“The matter is being coordinated with Afghan authorities,” Pakistani Foreign Ministry spokeswoman Aisha Farooqui said in a statement on January 29, adding that the Torkham border crossing is expected to reopen soon.
The shells fell near the border crossing overnight. Security officials told RFE/RL that no casualties were reported.
Torkham is one of the major border crossings between Pakistan and Afghanistan. Every day, thousands of people and scores of vehicles carrying goods use the gateway connecting Pakistan’s Khyber tribal district with Afghanistan’s Nangarhar Province.
Prime Minister Imran Khan had last year decided to keep the border crossing open for 24 hours a day to boost trade.

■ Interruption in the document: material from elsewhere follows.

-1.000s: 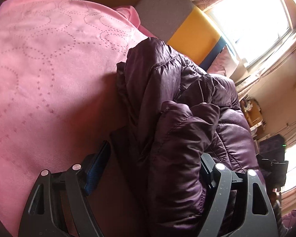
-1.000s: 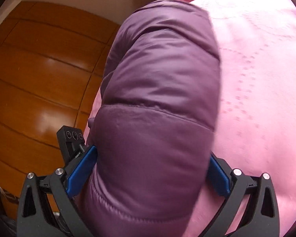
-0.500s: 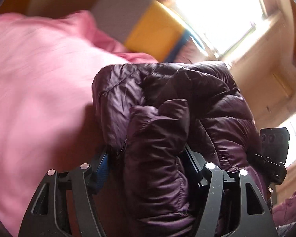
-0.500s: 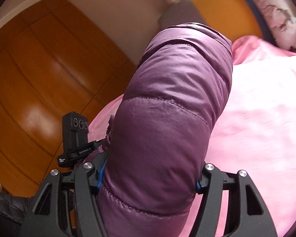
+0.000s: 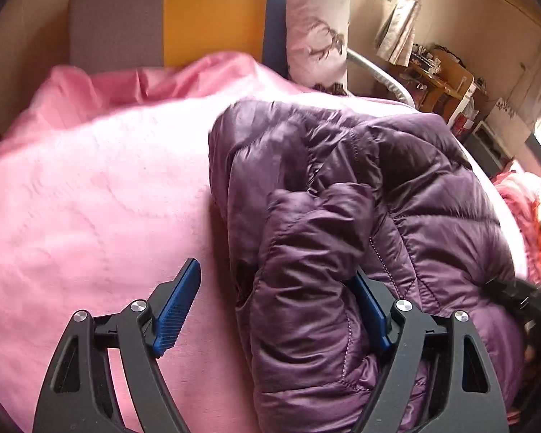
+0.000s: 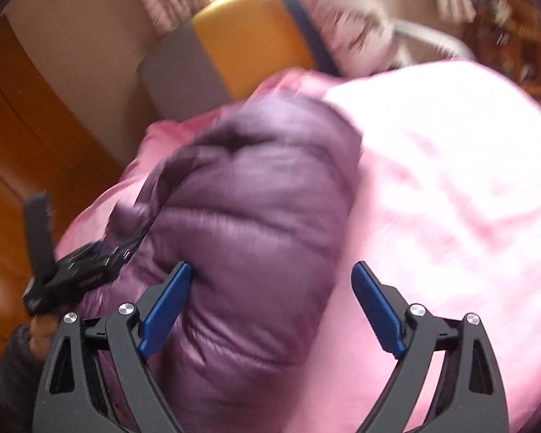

The two neighbors have had uneasy relations, with Kabul accusing Islamabad of supporting Taliban militants. Pakistan denies that.
Exchanges of fire across the border are common.
The border closure comes in the wake of protests in both countries sparked by the detention of the leader of an ethnic Pashtun rights activist in Pakistan.
This week’s detention of Manzoor Pashteen, the leader of a civil rights group that has criticized the Pakistani military’s operations in the northwestern tribal regions, also led to a diplomatic spat between Islamabad and Kabul.
Afghan President Ashraf Ghani expressed concerns over Pashteen’s detention and said governments in the region “must support and encourage peaceful civilian movements for justice.”
The Pakistani Foreign Ministry denounced Ghani’s “clear interference” in Pakistan’s internal affairs.
Pashtuns live on both sides of the border.